# 1000 word report



## orlgheenoer (Dec 10, 2006)




----------



## Weedy (Dec 11, 2006)

GREAT PIC! [smiley=1-thumbsup3.gif]


----------



## Fuzzy_Bruce (May 19, 2007)

Worth More!!!


----------



## aaronshore (Aug 24, 2007)

Good pic Tanner. If you dont mind a little criticism, the sun blast in the middle really draws away from the picture. Next time try and shoot from the other direction, (or wait until the sun gets higher), and straighten your horzon and that will be an exceptional photograph.


----------



## B.Lee (Apr 29, 2008)

Cool pic, but all I can tell is that someone went fishing at sunrise one day. 

Most fishing reports still have pertinent info in them, don't they? Time, day, general area, any fish that were actually caught, etc. 

Again, not a bad pic, but not much of a report.


----------



## backwaterbandits (Dec 15, 2006)

I like it!!!


----------



## tom_in_orl (Dec 9, 2006)

I like it a lot.


----------



## orlgheenoer (Dec 10, 2006)

> Good pic Tanner. If you dont mind a little criticism, the sun blast in the middle really draws away from the picture. Next time try and shoot from the other direction, (or wait until the sun gets higher), and straighten your horzon and that will be an exceptional photograph.

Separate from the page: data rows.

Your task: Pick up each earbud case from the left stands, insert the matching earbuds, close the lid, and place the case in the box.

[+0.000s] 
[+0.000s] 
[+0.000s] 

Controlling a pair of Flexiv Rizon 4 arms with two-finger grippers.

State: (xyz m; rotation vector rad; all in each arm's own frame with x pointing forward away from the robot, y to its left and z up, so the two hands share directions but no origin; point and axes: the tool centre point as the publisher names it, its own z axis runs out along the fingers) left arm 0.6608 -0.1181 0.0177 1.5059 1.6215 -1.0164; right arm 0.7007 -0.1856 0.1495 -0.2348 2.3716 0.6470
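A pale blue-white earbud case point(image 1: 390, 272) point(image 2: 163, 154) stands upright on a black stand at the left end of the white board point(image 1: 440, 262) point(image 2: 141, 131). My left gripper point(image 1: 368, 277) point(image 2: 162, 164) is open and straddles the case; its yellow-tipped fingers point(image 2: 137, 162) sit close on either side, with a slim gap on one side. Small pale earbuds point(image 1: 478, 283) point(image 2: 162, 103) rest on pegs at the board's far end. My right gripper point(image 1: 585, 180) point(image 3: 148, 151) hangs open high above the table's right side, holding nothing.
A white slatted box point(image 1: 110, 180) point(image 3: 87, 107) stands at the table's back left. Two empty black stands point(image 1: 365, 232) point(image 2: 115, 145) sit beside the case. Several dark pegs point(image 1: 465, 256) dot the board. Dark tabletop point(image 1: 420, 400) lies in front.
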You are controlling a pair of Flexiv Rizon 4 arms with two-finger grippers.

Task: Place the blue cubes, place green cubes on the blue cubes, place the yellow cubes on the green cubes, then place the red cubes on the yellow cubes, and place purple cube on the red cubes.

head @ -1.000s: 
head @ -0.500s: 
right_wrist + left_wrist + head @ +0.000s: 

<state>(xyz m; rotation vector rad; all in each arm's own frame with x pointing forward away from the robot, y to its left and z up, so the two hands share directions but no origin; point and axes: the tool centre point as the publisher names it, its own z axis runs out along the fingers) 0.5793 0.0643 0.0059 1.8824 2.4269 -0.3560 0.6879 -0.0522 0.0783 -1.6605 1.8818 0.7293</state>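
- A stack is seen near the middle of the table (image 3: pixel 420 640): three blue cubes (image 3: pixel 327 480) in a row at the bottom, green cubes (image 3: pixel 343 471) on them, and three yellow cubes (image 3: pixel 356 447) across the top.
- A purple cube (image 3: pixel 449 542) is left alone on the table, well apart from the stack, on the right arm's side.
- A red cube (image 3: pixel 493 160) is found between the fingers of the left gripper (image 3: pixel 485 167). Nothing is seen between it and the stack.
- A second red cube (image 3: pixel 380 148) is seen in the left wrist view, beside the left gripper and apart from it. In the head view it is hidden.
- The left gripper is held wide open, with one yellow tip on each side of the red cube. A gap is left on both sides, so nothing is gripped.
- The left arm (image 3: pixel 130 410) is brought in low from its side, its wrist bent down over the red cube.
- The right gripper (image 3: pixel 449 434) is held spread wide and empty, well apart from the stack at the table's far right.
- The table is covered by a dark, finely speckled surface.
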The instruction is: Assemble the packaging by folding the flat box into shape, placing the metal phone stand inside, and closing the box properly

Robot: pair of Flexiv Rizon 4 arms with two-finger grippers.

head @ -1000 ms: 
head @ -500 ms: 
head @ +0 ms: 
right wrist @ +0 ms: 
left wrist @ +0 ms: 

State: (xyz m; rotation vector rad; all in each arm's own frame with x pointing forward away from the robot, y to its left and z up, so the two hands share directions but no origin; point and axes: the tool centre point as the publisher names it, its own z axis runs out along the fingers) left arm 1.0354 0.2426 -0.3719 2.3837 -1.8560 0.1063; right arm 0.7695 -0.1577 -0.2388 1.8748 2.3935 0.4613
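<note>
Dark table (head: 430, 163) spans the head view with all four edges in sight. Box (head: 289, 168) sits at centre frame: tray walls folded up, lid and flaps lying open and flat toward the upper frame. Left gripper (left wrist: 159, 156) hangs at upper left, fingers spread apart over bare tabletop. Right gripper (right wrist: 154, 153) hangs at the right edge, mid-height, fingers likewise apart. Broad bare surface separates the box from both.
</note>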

the glare adds to the picture in my opinion adds an artistic efect rather then just a photo... I have 45 other pictures from that day without that particular glare-ray and they dont look as good


----------



## aaronshore (Aug 24, 2007)

> > Good pic Tanner. If you dont mind a little criticism, the sun blast in the middle really draws away from the picture. Next time try and shoot from the other direction, (or wait until the sun gets higher), and straighten your horzon and that will be an exceptional photograph.
> 
> 
> the glare adds to the picture in my opinion adds an artistic efect rather then just a photo... I have 45 other pictures from that day without that particular glare-ray and they dont look as good


Thas cool man. Only an opinion. As long as you're happy thats all that matters. [smiley=1-thumbsup2.gif]


----------



## orlgheenoer (Dec 10, 2006)

i think if the shuttler speed woulve been at 1000 instead of 640 the glare wouldnt have been as bad and maybe i could've captured the line better.


----------



## aaronshore (Aug 24, 2007)

Were you using a polarizing filter?


----------



## Canoeman (Jul 23, 2008)

I think it's a really cool photo. Besides, catching a poltergeist in a photo is extremely rare.


----------



## HaMm3r (Dec 11, 2006)

It is a neat picture...the ripples in the water, the angler's silhouette, and if you look closely, you can just make out the fly line whizzing above his head.


----------



## OSWLD (Apr 20, 2008)

I'm no photographer, but i think the contrast fom the dark, bottom of pic to the top makes it. and the subject just outta the glare. i like it. screen saver material for sure.


----------